Olumlu ya da olumsuz, sevelim ya da sevmeyelim, uzunca bir süredir küreselleşmenin etkilerine şiddetli bir biçimde maruz kalıyoruz. Özellikle yaşadığımız ekonomik kriz nedeniyle profesyonel bir sözcük olmaktan çıkıp lanete dönüşen küreselleşmeye karşı hep ikircikli bir tutum sergiliyoruz. Bir uçta küreselleşmeyi emperyalizmin yeni bir biçimi olarak görenler, diğer uçta ise tüm zenginliğimizi tamamen küreselleşmeye bağlayanlar, yaşayıp gidiyoruz. Anlayacağınız, küreselleşme, körün fili tarifine benziyor. Aslında dünyanın hem göz kamaştıracak kadar zengin, hem de iç karartacak kadar yoksul olduğu ve bu anlamda ikili bir yapı gösterdiği de bir gerçektir.

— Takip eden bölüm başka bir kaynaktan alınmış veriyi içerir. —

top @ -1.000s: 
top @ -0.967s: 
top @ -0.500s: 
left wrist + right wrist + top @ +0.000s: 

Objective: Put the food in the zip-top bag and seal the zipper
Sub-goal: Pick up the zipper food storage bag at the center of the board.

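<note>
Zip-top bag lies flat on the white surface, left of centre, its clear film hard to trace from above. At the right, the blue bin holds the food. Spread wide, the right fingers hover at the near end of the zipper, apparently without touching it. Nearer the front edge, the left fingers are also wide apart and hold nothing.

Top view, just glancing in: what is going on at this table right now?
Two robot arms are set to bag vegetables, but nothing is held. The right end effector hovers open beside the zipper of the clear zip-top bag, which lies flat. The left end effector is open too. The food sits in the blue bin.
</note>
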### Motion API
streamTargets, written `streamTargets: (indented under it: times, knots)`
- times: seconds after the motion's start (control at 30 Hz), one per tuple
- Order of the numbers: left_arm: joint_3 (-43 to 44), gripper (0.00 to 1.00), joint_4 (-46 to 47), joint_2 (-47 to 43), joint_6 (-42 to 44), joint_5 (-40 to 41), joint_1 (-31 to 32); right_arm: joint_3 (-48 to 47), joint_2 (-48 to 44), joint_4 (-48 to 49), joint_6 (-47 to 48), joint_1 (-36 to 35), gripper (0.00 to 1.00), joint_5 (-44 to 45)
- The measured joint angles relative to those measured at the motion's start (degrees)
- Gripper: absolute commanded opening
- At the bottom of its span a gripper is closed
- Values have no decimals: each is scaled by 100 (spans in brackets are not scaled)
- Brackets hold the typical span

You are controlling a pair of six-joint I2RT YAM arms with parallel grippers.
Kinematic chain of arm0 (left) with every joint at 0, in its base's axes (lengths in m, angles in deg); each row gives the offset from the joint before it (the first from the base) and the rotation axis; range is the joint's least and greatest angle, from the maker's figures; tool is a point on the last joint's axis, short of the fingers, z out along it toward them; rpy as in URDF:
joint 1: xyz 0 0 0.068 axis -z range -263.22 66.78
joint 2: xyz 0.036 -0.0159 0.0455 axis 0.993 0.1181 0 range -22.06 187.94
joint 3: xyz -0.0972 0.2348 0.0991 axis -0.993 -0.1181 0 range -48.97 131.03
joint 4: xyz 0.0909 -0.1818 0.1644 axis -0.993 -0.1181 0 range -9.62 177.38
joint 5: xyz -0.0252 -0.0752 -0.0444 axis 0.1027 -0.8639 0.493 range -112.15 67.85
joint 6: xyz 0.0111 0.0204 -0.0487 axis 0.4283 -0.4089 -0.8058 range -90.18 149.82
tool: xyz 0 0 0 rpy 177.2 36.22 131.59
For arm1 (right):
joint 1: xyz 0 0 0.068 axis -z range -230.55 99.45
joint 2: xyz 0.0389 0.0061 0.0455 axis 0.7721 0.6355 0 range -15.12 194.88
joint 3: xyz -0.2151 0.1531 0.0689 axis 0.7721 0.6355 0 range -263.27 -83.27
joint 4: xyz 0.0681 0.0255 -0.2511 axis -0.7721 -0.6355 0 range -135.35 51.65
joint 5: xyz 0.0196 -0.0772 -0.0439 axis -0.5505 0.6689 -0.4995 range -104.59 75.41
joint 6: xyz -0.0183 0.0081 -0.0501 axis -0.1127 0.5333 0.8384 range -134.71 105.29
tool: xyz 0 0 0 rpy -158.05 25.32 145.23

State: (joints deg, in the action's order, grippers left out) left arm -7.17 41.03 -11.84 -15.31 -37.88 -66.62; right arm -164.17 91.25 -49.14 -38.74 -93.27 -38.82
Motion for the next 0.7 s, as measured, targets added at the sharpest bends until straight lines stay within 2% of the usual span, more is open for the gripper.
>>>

Nayan Chanda Küreselleşmenin Sıradışı Öyküsü[1] adlı çalışmasında, tacirlerin, vaizlerin, maceraperestlerin ve savaşçıların küreselleşmeyi nasıl biçimlendirdiklerini anlatırken yolculuğa Buzul Çağı’nın sonlarında Afrika’dan başlıyor ve farklı bir bakış açısıyla günümüze kadar geliyor. Chanda, bu ilginç kitabının “Küreselleşme: Profesyonel Sözcükten Lanete” bölümünde küreselleşme (globalization) kelimesinin ilk kez 1961 yılında Webster’de yer aldığını yazarken deyimin ortaya çıkmasında dünyanın küçülmesinin çok önemli bir rol oynadığını öne sürmektedir. Dünyanın küçülmesinin en önemli işareti ise, ironik bir biçimde, 4 Ekim 1957 yılında Baykonur Uzay Üssü’nden bir Sovyet uydusu olan Sputnik’in uzaya fırlatılmasıdır. Sputnik dünyanın çevresini 96 dakikada dolaşıyor ve uçuş yolu altıda dünyanın her yerinde duyulabilecek bir radyo sinyali yayınlıyordu. Küresel haber çağı başlamıştı ve dünyayı şaşırtıcı biçimde küçültmüştü.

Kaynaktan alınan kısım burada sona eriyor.